New Shepard booster landing
Blue Origin’s New Shepard booster touches down after a test flight in 2017. (Blue Origin Photo)

Amazon CEO Jeff Bezos’ Blue Origin space venture is counting down to today’s uncrewed flight test of its New Shepard suborbital spaceship, with a cargo manifest that should warm kids’ hearts for the holidays.

The company plans to fly thousands of postcards that have been gathered through its educational program, known as the Club for the Future. It’ll also send up two student-built art projects inspired by OK Go’s geeky music videos.

This will be the 12th New Shepard test mission, and it will mark the flight of Blue Origin’s 100th commercial payload to space and back.

Launch from Blue Origin’s West Texas spaceport was originally set for Tuesday, but had to be postponed for a day due to weather concerns. After waiting for thefog to clear, the company reset the scheduled launch time to 11:43 a.m. CT (9:43 a.m. PT). Video coverage is available via Blue Origin’s website and on YouTube:

Bezos kicked off the Club for the Future program in May, when he unveiled Blue Origin’s Blue Moon lunar lander in Washington, D.C. Ever since then, Blue Origin has been collecting “Space Mail” postcards, on which kids can draw or write up their vision for having millions of people living and working in space.

In August, Bezos reported that postcards have been received from 22 countries. “I’ve seen the messages, and they are so hopeful and inspiring,” he said on Instagram.

The postcards will go up to space and come back down on New Shepard. Then they’ll be mailed back to their original senders.

Another kid-friendly payload consists of two experiments that emerged as the winners of an “Art in Space” contest sponsored by OK Go. One project, devised by a trio of New York City students, aims to have bits of material rise up in zero-G and cover a magnetized wire-art sculpture, mimicking the process of primordial planetary accretion. The other project, proposed by students from Utah, aims to translate cosmic radiation readings recorded during New Shepard’s flight into a musical composition.

Blue Origin took note of two other payloads: a science experiment focusing on zero-G’s impact on cell biology, developed at Columbia University with guidance from former NASA astronaut Mike Massimino; and an experiment from NASA’s Kennedy Space Center that will test a technology for converting trash and human waste into a mixture of gases that could be used for propulsion or life support.

The main objective of the upcoming flight is to test New Shepard’s reusable propulsion module and crew capsule in advance of flights with people on board.
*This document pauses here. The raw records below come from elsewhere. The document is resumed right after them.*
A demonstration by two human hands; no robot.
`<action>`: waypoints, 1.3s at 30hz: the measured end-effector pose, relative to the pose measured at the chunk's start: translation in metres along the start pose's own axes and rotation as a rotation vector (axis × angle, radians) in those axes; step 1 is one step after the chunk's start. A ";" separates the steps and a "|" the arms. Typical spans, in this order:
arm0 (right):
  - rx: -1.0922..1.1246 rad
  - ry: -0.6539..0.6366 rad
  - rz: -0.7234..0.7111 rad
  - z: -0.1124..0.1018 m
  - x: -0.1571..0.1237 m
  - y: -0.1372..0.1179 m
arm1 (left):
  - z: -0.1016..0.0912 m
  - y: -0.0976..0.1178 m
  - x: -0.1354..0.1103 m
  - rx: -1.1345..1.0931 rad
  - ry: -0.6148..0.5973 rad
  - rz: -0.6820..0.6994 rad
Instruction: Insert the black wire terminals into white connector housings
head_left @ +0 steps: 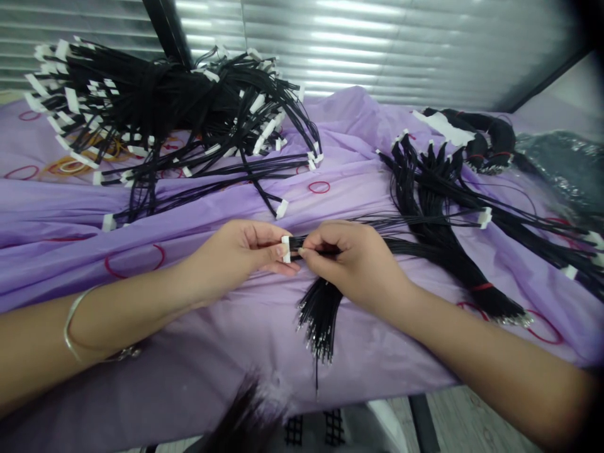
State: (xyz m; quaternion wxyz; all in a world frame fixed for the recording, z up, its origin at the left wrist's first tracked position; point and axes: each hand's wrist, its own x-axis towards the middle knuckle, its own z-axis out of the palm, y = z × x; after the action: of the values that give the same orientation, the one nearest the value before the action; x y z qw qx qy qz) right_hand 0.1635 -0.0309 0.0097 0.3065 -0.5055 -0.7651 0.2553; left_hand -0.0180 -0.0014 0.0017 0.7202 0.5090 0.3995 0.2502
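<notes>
My left hand (240,255) is closed on a small white plastic connector (285,248), held between thumb and fingers above the purple sheet (198,352). My right hand (352,261) pinches thin black wires (309,242) right at the connector's open side. From under my right hand a bunch of black wires with metal tips (321,314) hangs toward the table's near edge. More black wires run from my right hand to the right.
A big heap of black wire harnesses with white connectors (179,113) lies at the back left. Bundles of black wires (438,207) tied with red bands lie at the right. Red rubber bands (319,187) are scattered on the sheet. A corrugated metal shutter stands behind.
</notes>
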 end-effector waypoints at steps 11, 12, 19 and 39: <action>-0.161 0.037 -0.114 -0.040 0.001 0.001 | 0.002 0.000 0.003 -0.200 0.077 0.022; -0.192 0.035 -0.131 -0.045 0.001 0.001 | 0.002 0.000 0.003 -0.226 0.081 0.026; -0.365 -0.076 -0.317 -0.042 0.005 0.008 | 0.003 0.000 0.003 -0.279 0.109 0.017; -0.017 0.031 -0.114 -0.009 -0.003 -0.003 | -0.003 -0.004 0.003 -0.173 0.021 0.008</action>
State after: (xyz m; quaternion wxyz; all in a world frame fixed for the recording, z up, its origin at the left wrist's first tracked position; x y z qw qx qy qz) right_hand 0.1690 -0.0338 0.0169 0.3279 -0.4674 -0.7901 0.2231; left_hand -0.0191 0.0015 -0.0034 0.7563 0.4440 0.3818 0.2917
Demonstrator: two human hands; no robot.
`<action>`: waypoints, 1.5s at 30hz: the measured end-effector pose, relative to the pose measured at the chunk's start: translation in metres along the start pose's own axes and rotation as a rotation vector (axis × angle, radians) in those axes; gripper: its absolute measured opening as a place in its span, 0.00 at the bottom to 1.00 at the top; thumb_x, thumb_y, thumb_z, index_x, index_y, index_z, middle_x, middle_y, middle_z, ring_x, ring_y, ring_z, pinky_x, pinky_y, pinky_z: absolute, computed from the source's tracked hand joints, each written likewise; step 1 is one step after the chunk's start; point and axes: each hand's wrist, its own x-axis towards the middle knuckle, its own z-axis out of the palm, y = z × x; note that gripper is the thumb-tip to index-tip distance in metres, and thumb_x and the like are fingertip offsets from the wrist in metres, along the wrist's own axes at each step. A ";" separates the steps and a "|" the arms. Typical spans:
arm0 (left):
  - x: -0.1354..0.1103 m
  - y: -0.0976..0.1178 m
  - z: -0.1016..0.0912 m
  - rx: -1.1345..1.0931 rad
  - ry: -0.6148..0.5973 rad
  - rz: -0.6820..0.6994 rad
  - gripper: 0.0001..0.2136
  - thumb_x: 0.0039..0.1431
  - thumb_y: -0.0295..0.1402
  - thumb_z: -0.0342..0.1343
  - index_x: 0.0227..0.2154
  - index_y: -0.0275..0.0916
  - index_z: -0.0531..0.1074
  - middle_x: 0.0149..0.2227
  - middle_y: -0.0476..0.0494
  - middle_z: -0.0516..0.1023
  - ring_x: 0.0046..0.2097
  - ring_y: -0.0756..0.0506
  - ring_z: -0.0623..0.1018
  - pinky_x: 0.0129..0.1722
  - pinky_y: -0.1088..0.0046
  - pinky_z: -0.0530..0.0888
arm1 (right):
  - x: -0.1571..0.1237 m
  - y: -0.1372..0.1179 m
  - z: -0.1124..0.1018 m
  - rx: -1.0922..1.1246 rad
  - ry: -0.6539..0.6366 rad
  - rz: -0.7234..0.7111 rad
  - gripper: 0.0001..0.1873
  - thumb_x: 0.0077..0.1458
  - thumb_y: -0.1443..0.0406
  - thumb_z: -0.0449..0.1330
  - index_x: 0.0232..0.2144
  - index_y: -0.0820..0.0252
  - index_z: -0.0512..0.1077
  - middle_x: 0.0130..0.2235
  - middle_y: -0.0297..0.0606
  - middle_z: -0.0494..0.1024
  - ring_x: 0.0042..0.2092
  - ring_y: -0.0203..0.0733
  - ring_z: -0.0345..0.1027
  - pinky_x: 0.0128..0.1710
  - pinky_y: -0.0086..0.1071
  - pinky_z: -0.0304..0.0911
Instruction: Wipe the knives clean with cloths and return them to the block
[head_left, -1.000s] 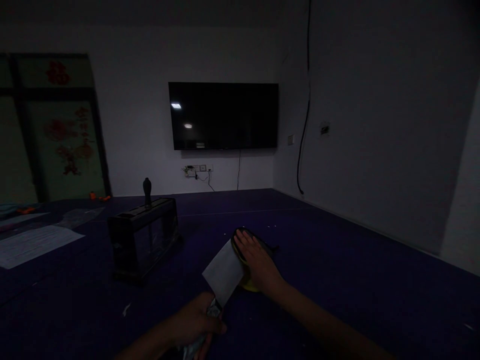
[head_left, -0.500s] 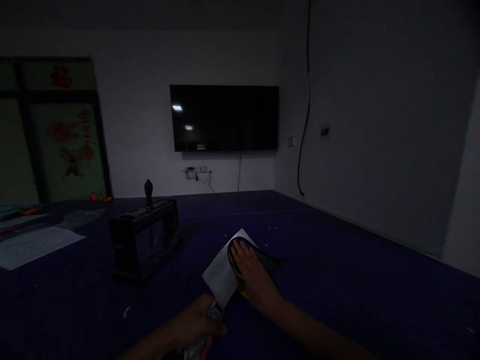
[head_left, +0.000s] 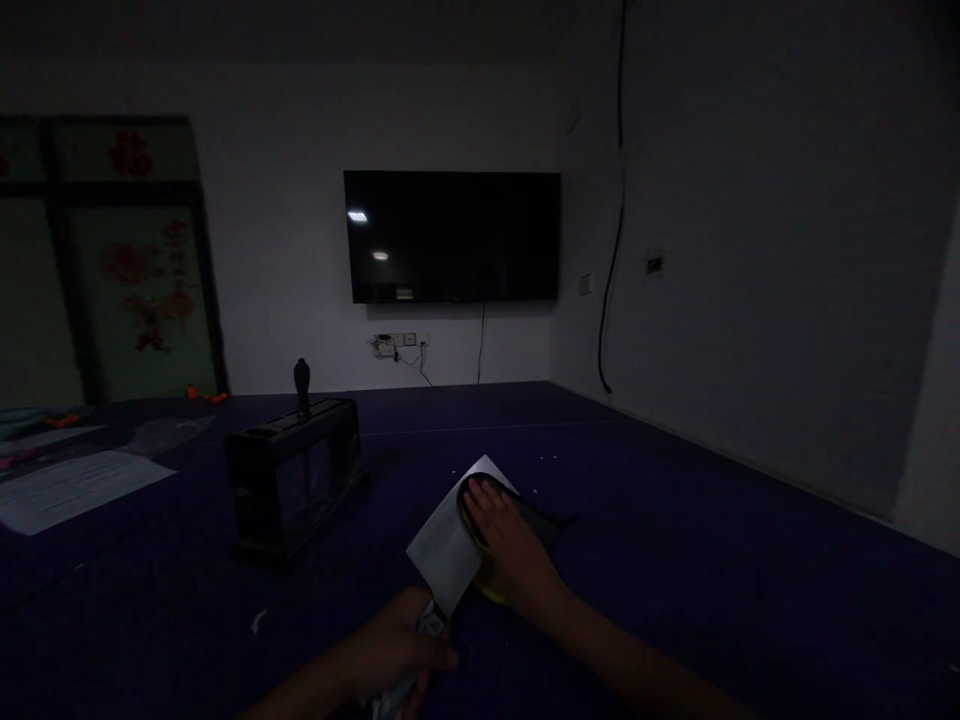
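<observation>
My left hand (head_left: 397,650) is closed around a long grey patterned thing (head_left: 431,622) whose kind I cannot make out. Its front end meets the lower corner of a pale, flat rectangular sheet (head_left: 446,548); whether the two are joined is unclear. My right hand (head_left: 517,550) lies with fingers stretched over a dark rounded thing with a yellow edge (head_left: 491,585), which overlaps the right side of the sheet. A dark tapering end of it points right, past the fingers. The palm hides much of it.
On the dark blue surface (head_left: 675,590), a black-framed, clear-sided box (head_left: 292,480) with an upright knob stands left. Printed paper (head_left: 82,488), plastic film (head_left: 169,435) and small orange things (head_left: 214,398) lie farther left. White scraps (head_left: 258,622) are scattered about. A television (head_left: 454,238) hangs behind.
The whole view has shifted slightly, so everything sits a little farther right. Both hands keep nearly the same hold and place on their things.
</observation>
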 end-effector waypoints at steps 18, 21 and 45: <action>-0.001 0.001 0.000 -0.009 0.016 -0.014 0.11 0.39 0.34 0.56 0.25 0.37 0.61 0.10 0.57 0.64 0.10 0.56 0.59 0.11 0.84 0.53 | -0.003 -0.008 -0.001 -0.003 -0.027 -0.030 0.48 0.39 0.81 0.47 0.62 0.63 0.34 0.65 0.40 0.37 0.64 0.44 0.27 0.60 0.45 0.44; -0.002 0.002 0.000 0.040 0.021 -0.002 0.10 0.39 0.34 0.56 0.22 0.37 0.62 0.10 0.55 0.64 0.10 0.56 0.59 0.11 0.84 0.53 | 0.001 -0.009 -0.012 -0.015 -0.048 -0.149 0.45 0.42 0.79 0.48 0.62 0.62 0.37 0.65 0.38 0.38 0.64 0.44 0.29 0.60 0.44 0.44; -0.004 0.002 0.000 0.016 0.096 -0.054 0.14 0.40 0.38 0.60 0.26 0.39 0.61 0.11 0.58 0.64 0.11 0.53 0.62 0.12 0.81 0.58 | 0.004 0.016 0.010 0.155 0.038 0.161 0.54 0.36 0.85 0.44 0.61 0.57 0.23 0.65 0.41 0.34 0.64 0.44 0.26 0.60 0.45 0.44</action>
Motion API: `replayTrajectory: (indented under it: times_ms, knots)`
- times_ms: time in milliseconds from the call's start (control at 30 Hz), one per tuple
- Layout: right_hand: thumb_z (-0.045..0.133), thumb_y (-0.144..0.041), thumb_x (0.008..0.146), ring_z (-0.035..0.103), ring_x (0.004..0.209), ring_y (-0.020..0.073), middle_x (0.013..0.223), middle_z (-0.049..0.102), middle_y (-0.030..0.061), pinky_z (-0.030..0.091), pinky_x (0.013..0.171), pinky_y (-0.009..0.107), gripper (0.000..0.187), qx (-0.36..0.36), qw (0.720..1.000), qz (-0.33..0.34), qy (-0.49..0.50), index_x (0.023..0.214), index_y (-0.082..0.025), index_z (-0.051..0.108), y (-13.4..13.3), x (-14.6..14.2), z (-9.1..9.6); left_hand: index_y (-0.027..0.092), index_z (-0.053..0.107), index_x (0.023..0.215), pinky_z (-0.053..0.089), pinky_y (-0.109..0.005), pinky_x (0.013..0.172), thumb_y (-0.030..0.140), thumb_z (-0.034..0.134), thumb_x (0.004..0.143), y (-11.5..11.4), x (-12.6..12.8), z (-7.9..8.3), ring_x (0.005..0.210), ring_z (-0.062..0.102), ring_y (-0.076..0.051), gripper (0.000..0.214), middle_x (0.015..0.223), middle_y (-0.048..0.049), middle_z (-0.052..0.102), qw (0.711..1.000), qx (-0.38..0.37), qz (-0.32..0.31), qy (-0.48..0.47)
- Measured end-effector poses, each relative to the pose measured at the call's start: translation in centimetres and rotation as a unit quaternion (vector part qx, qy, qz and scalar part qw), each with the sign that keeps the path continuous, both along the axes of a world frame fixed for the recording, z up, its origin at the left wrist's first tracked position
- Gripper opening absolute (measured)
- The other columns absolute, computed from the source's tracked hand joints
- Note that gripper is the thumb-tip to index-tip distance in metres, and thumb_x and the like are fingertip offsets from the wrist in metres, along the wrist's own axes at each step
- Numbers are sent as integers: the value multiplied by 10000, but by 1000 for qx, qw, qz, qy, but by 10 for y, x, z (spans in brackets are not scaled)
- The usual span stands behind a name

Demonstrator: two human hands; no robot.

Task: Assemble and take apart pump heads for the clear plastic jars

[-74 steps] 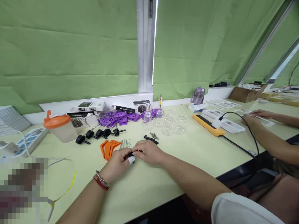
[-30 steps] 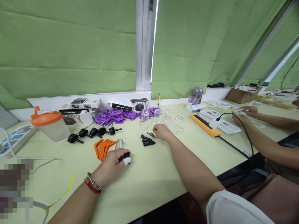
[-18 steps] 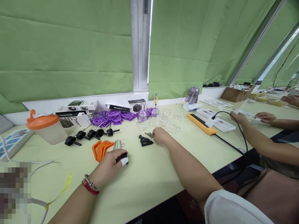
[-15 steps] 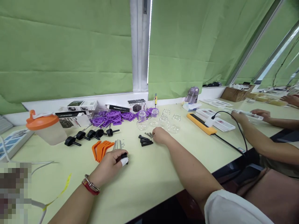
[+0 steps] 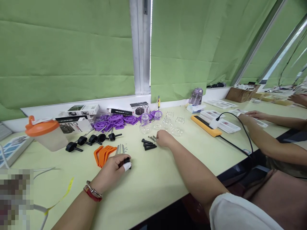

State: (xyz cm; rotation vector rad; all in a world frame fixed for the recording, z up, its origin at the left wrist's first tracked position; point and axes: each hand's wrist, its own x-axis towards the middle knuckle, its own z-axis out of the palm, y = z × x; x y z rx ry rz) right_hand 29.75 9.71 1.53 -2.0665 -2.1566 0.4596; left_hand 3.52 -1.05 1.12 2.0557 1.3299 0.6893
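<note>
My left hand (image 5: 116, 169), with white tape round one fingertip, is closed on a small black plastic part (image 5: 128, 160) just above the table. Beside that hand lie orange angled plastic pieces (image 5: 104, 155) and thin metal rods (image 5: 123, 149). Farther right, my right hand (image 5: 165, 139) rests on the table with its fingers curled together at a small pile of metal pieces resembling springs (image 5: 151, 138). Its fingertips are mostly hidden, so what they pinch does not show. Several black tapered plastic pieces (image 5: 149, 145) lie between the two hands.
Black knobs with rods (image 5: 93, 138), purple plastic parts (image 5: 116, 120) and clear glass jars (image 5: 168, 123) stand toward the back. An orange-lidded cup (image 5: 49, 137) is at left. A yellow power strip (image 5: 206, 126) lies right, near a co-worker's hands (image 5: 254, 115).
Both my hands stay almost where they were, fingers still curled. The view shifts slightly. At right, the co-worker's hands have lowered a clear item toward the table.
</note>
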Motion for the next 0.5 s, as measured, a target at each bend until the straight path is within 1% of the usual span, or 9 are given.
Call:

The most recent uncrewed trip took place in May.

New Shepard is expected to start carrying people to heights beyond 100 kilometers (62 miles) sometime next year. The first to fly are likely to be Blue Origin staffers. Paying passengers would follow, but the company hasn’t yet started taking reservations. Ticket prices are still up in the air, but Blue Origin CEO Bob Smith recently said they’d be in the range of hundreds of thousands of dollars to start.

In addition to the New Shepard suborbital space program and the Blue Moon lunar lander program, Blue Origin is working on an orbital-class New Glenn rocket that could start flying in 2021.

The hardware for New Shepard and for New Glenn’s BE-4 rocket engine are currently built at Blue Origin’s headquarters in Kent, Wash., which is being dramatically expanded. Eventually, BE-4 production will shift to Alabama, and New Glenn will be assembled in and launched from Florida.